BEGIN DATA SECTION

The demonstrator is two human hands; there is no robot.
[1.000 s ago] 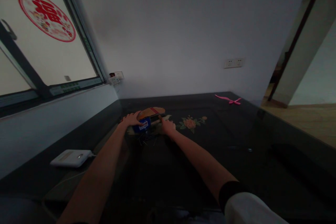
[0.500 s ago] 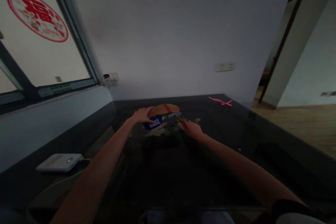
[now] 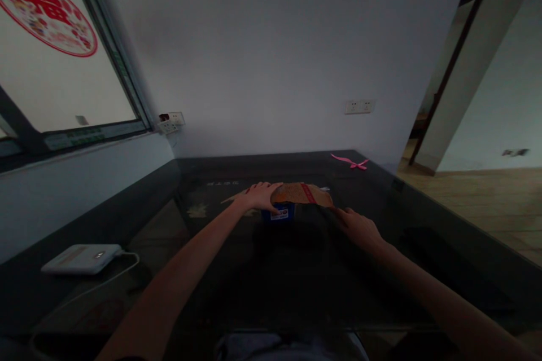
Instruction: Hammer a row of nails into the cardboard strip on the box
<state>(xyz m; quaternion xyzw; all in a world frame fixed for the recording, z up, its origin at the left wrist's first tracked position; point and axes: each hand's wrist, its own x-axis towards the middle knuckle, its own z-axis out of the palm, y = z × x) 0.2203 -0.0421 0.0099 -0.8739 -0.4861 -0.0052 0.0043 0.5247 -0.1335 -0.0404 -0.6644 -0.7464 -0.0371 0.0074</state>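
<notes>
Wall (image 3: 262,56) spans the back, pale and dim, with the bench (image 3: 288,282) running up to it, black and glossy. A window (image 3: 51,93) fills the upper left, dark-framed, and wooden floor (image 3: 486,208) shows beyond the bench on the right. A dark flat thing (image 3: 453,268), too dim to make out, lies at the bench's right side. On the window is a round red-and-white sticker (image 3: 46,8), cut off by the view's left edge.

Both hands work over the far middle of the bench. The left hand (image 3: 258,197) has its grip clamped on the box, thumb on the front and fingers over the card's left part. The right hand (image 3: 359,228) reaches in to the card's right end; whether its grip is apart or together, I cannot tell.

The card (image 3: 296,194), brown with a red band, lies across the top of the box and juts out well past its right side. A white device (image 3: 82,259) lies near the bench's left edge, and the blue box (image 3: 285,214), with a pale label, sits below the card. Two sets of sockets (image 3: 358,106) are on the wall, one by the window and one right of centre. A pink ribbon (image 3: 355,165) lies near the bench's far right corner, and a thin white cable (image 3: 138,259) curves from the device.
</notes>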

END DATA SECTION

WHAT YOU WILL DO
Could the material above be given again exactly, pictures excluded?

RESPONSE FOR THIS EXERCISE
The demonstrator is two human hands; there is no robot.
[1.000 s ago] 
[0.500 s ago] 
[now] 
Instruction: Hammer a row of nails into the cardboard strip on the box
<state>(xyz m; quaternion xyzw; all in a world frame fixed for the recording, z up, its origin at the left wrist's first tracked position; point and axes: each hand's wrist, its own x-axis towards the middle knuckle, its own z-axis out of the palm, y = z × x) 0.2203 -0.0421 0.0099 -0.8739 -0.4861 -0.0052 0.0043 0.5247 -0.1335 -0.0404 -0.6644 -0.7464 -0.0371 0.0074</state>
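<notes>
Wall (image 3: 262,56) spans the back, pale and dim, with the bench (image 3: 288,282) running up to it, black and glossy. A window (image 3: 51,93) fills the upper left, dark-framed, and wooden floor (image 3: 486,208) shows beyond the bench on the right. A dark flat thing (image 3: 453,268), too dim to make out, lies at the bench's right side. On the window is a round red-and-white sticker (image 3: 46,8), cut off by the view's left edge.

Both hands work over the far middle of the bench. The left hand (image 3: 258,197) has its grip clamped on the box, thumb on the front and fingers over the card's left part. The right hand (image 3: 359,228) reaches in to the card's right end; whether its grip is apart or together, I cannot tell.

The card (image 3: 296,194), brown with a red band, lies across the top of the box and juts out well past its right side. A white device (image 3: 82,259) lies near the bench's left edge, and the blue box (image 3: 285,214), with a pale label, sits below the card. Two sets of sockets (image 3: 358,106) are on the wall, one by the window and one right of centre. A pink ribbon (image 3: 355,165) lies near the bench's far right corner, and a thin white cable (image 3: 138,259) curves from the device.
</notes>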

The work on this exercise is done.